* TASK ITEM *
Would you please transcribe, exactly as written, the lines of the entries below starting at the one that holds "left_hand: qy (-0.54" and ending at the one that holds "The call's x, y", both included?
== MATERIAL PROVIDED
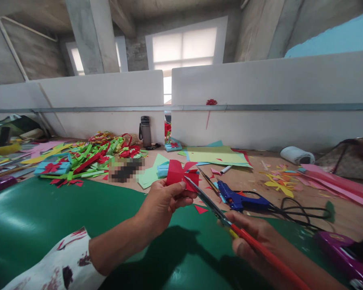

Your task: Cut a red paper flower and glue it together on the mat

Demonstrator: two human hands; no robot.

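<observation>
My left hand [160, 205] pinches a piece of red paper [176, 172] between thumb and fingers, above the green mat [117, 209]. Notches split the paper's upper and right side into petal-like flaps. In my right hand [254, 235] is a pair of scissors [211, 205] with long metal blades and red handles. The blade tips meet the paper just beside my left thumb; how far apart the blades are I cannot tell. Directly beneath, a small red paper scrap [201, 209] lies near the mat's far edge.
A blue glue gun [242, 199] with a black cord lies right of the scissors. Green and red paper strips [93, 159] are heaped at left, near a dark bottle [145, 132]. Coloured sheets [218, 155] lie behind my hands. A purple device [343, 255] sits at lower right.
</observation>
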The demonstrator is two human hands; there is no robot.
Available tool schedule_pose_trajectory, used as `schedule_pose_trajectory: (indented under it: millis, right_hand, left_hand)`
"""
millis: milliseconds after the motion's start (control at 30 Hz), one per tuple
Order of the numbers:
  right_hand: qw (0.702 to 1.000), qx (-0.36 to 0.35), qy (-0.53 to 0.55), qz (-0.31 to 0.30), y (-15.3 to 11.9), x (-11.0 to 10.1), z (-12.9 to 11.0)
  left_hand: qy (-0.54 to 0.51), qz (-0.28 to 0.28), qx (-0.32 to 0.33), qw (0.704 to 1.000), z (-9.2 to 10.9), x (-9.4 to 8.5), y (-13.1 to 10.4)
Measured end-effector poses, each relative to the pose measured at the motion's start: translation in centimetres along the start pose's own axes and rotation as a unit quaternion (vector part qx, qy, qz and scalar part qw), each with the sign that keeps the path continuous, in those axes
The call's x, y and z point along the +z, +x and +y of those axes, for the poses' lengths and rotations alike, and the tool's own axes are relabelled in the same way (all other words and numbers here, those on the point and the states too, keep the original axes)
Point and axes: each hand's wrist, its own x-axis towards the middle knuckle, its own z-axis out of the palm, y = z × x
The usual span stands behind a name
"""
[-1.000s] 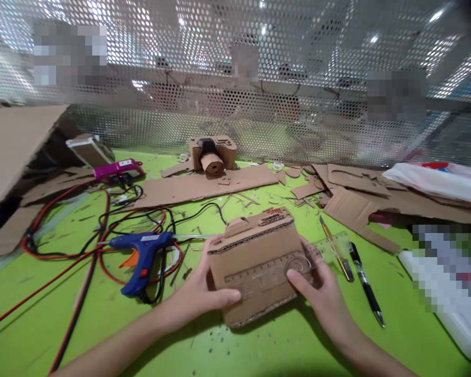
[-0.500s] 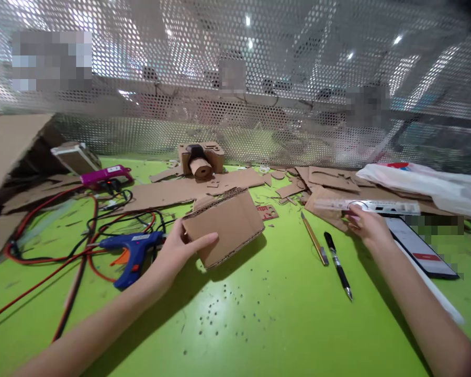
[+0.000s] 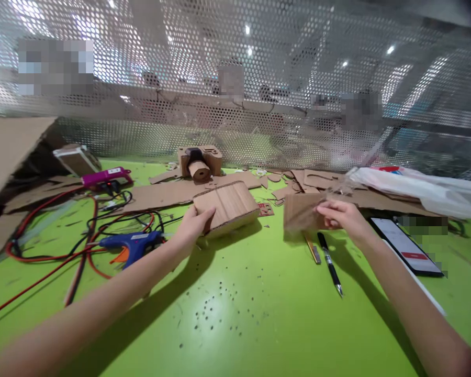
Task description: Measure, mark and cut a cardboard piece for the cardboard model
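My left hand (image 3: 194, 222) grips a small cardboard box (image 3: 230, 207) by its left end, thumb on the top face, holding it tilted over the green table. My right hand (image 3: 335, 214) is closed in a pinch on a clear ruler (image 3: 339, 184), which is blurred and slants across a rectangular cardboard piece (image 3: 294, 209). Whether the fingers also hold that piece, I cannot tell. It hides the upper part of a yellow craft knife (image 3: 313, 251). A black pen (image 3: 330, 267) lies just below the right hand.
A blue glue gun (image 3: 135, 246) and tangled cables lie at left, near a purple power strip (image 3: 107, 177). A cardboard camera model (image 3: 199, 163) stands at the back. Cardboard scraps line the mesh screen (image 3: 259, 120). At right are a phone (image 3: 408, 246) and a white plastic bag (image 3: 408, 186).
The box has turned in my left hand, bringing a ridged face up. My right hand has moved left with the ruler, now slanted. The rectangular cardboard piece now covers part of the knife.
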Motion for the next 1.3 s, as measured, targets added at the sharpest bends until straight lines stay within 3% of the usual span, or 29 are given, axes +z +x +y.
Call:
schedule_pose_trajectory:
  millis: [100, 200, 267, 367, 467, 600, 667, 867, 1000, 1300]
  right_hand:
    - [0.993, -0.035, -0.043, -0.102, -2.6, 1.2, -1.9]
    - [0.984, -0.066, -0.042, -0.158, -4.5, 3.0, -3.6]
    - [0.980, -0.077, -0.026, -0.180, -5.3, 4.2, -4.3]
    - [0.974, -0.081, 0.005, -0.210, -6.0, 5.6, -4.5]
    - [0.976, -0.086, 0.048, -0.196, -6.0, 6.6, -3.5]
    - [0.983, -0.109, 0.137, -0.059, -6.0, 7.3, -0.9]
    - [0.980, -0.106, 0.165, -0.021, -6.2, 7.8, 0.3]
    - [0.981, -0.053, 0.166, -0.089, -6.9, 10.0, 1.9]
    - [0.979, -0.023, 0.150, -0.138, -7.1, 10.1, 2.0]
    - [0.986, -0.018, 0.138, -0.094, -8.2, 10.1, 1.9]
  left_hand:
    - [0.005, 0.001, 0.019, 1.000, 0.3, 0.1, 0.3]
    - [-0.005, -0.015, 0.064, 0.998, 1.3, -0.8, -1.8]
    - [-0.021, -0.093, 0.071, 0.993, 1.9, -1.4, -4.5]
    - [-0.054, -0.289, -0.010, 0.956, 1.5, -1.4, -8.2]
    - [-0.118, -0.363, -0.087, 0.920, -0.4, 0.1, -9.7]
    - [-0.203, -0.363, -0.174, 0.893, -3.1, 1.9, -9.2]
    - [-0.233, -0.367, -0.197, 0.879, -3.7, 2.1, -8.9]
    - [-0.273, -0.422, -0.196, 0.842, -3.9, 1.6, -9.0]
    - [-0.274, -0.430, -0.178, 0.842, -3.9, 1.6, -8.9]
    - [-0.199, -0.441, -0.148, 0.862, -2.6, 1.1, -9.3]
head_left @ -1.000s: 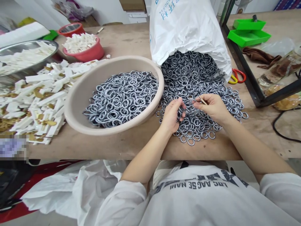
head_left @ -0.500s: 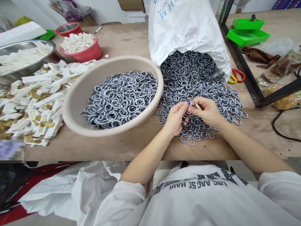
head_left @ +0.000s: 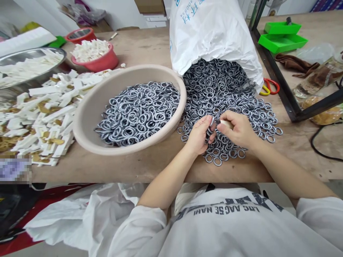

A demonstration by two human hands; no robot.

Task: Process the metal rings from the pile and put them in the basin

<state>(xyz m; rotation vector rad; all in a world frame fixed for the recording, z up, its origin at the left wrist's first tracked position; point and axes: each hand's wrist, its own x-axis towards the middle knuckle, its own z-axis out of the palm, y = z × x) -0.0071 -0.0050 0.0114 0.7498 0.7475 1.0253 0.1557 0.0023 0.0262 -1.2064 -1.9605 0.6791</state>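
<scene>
Your left hand (head_left: pixel 197 136) curls closed around a few rings (head_left: pixel 210 132), nearer the basin (head_left: pixel 128 151), while your right hand (head_left: pixel 238 129) pinches a small pale tool (head_left: pixel 226 124) pointing left, just beside them.

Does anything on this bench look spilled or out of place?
The grey rings look spilled: they spread from the white sack's mouth across the bench, some loose near its front edge. White pieces also lie heaped outside the metal bowl. Either heap may be deliberate; I see no clear damage.
</scene>
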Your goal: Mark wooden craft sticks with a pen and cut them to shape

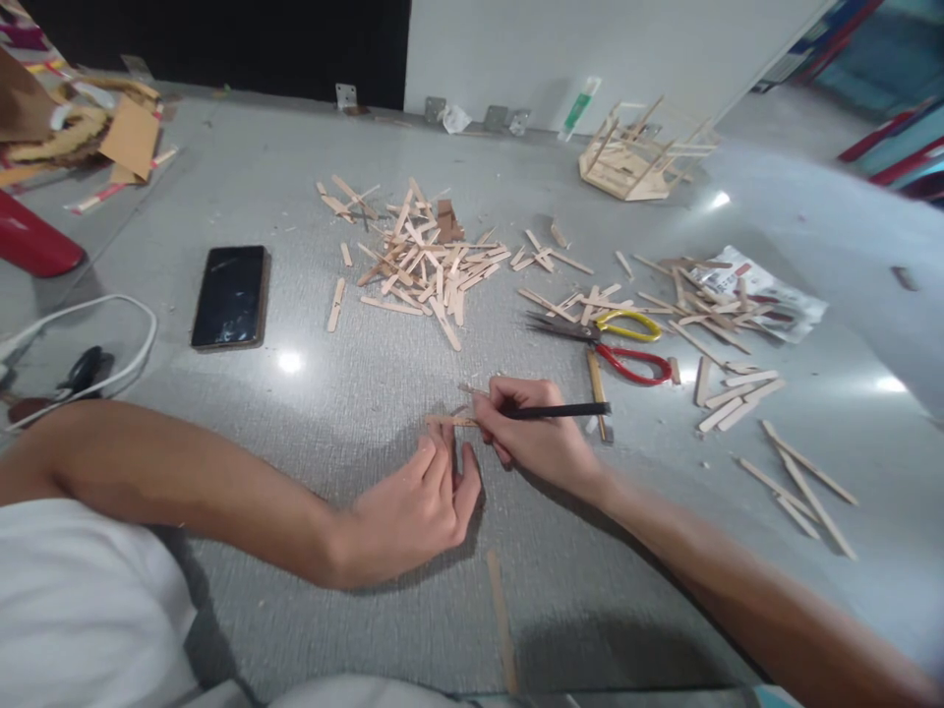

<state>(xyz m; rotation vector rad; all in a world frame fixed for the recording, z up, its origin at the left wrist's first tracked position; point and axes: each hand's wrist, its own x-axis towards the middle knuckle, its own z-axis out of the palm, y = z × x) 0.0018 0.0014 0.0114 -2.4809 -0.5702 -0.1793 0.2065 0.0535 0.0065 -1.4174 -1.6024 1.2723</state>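
Observation:
My right hand [538, 433] is closed round a slim black pen-like tool [564, 411], its back end pointing right. The working end is hidden by my fingers, so I cannot tell whether it is a pen or a craft knife. Just left of it, a short flat wooden craft stick [461, 422] lies crosswise on the table. My left hand [420, 501] pins that stick down with its fingertips, the other fingers bent. Both hands nearly meet at the stick. A small thin piece [468, 388] shows beyond my right fingers.
Beyond my hands lies a heap of craft sticks [424, 261]. Scissors [601, 334] with yellow and red handles rest on the right, near more sticks [737, 398]. A phone [230, 298] lies left. A stick frame model [634, 167] stands at the back. One stick [501, 619] lies in front.

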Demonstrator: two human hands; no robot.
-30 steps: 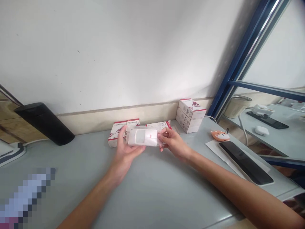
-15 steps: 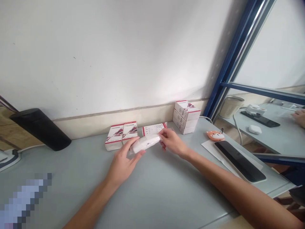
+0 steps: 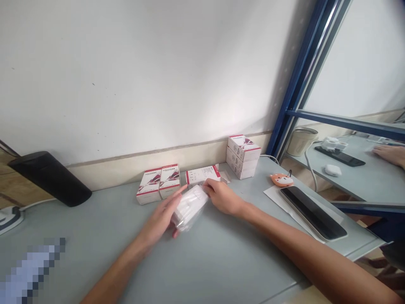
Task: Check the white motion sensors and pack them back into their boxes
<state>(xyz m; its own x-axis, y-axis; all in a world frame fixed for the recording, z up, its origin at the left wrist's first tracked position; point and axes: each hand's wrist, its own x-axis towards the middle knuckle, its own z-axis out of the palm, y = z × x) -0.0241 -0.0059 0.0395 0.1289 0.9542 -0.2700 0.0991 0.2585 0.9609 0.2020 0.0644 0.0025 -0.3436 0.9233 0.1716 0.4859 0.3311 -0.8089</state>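
Observation:
Between my hands is a white block-shaped item in a clear plastic bag (image 3: 190,205), tilted above the grey table. My left hand (image 3: 164,215) is closed along its left side, the thumb below it. The fingers of my right hand (image 3: 220,195) pinch its upper right end. Just behind it lies a white-and-red box (image 3: 202,174) on its side, with a flap standing out at its right end. Two more white-and-red boxes, one on the left (image 3: 148,185) and one beside it (image 3: 170,179), lie side by side to the left of that.
A stack of similar boxes (image 3: 243,156) stands against the wall at right. Nearby are an orange animal-faced case (image 3: 282,180) and a phone (image 3: 313,212) on white paper. A black cylinder (image 3: 52,177) lies at left. Behind the blue frame, another person's hand (image 3: 390,154) rests on a table.
The bagged white item has turned from nearly level to steeply slanted, its near end lower. My left hand has shifted down along its side. The view has moved slightly.

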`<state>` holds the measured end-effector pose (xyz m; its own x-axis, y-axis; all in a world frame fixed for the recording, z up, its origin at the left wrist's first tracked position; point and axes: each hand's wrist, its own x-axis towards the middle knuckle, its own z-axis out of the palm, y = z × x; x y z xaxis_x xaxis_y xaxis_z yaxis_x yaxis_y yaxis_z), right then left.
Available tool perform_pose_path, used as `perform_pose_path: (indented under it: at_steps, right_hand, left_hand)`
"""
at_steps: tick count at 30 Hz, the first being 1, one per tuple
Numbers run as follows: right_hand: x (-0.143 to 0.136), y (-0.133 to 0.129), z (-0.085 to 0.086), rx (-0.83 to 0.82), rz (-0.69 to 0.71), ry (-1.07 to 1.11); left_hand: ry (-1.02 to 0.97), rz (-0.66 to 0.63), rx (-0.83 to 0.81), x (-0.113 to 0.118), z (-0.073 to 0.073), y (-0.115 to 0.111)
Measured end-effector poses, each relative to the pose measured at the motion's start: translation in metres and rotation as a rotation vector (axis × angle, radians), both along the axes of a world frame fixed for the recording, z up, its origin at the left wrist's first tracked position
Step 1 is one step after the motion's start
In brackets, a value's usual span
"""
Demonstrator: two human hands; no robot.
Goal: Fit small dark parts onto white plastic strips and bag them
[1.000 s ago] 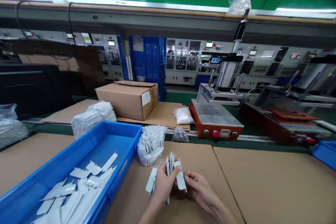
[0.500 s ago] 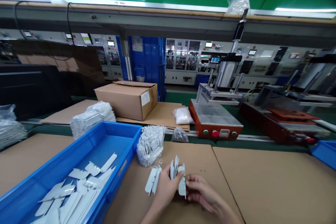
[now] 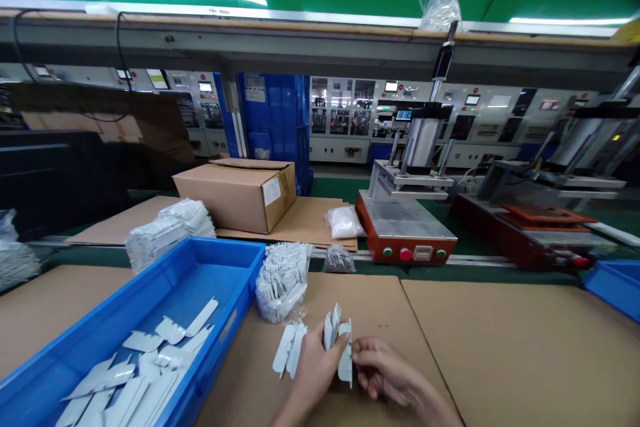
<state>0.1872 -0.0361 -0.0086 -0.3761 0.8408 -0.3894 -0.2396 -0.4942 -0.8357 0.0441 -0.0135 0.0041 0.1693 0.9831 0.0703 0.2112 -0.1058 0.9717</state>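
Observation:
My left hand (image 3: pixel 320 360) is closed around several thin white plastic pieces (image 3: pixel 332 328), their ends sticking up above the fingers. One more white plastic piece (image 3: pixel 345 361) stands upright under the left thumb. At that piece's right edge, the curled fingers of my right hand (image 3: pixel 383 368) pinch; whether something small is between the fingertips is hidden. Just left of my left hand, a couple of similar white pieces (image 3: pixel 285 350) lie on the cardboard (image 3: pixel 370 293). Behind them stands a clear bag of white pieces (image 3: pixel 283 280).
A blue tray (image 3: pixel 245 263) with loose white pieces is on the left. Beyond the work surface are a carton (image 3: pixel 235 190), a small bag of dark parts (image 3: pixel 340 259), a white bag (image 3: pixel 345 221) and an orange-based press (image 3: pixel 407 227). Another press (image 3: pixel 545 227) stands farther right.
The whole view has shifted slightly, so the scene sits a little lower and to the left. Both hands keep nearly the same position at the white piece.

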Motion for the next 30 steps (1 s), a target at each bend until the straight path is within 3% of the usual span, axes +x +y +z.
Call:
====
* OUTPUT FOR THIS EXERCISE *
  left_hand: qy (-0.54 to 0.51), qz (-0.28 to 0.28), qx (-0.32 to 0.33), qw (0.704 to 1.000), z (-9.2 to 10.9), x (-9.4 to 8.5), y (-13.1 to 10.4)
Measured end-effector poses, each relative to the pose measured at the motion's start: translation in centimetres along the start pose's own axes and rotation as a unit quaternion (vector part qx, qy, qz and scalar part qw), each with the sign that keeps the path continuous, in those axes
The call's x, y and z point along the +z, +x and +y of those axes, for the poses' lengths and rotations alike, and the tool's own axes are relabelled in the same way (all other words and numbers here, those on the point and the states too, keep the original axes)

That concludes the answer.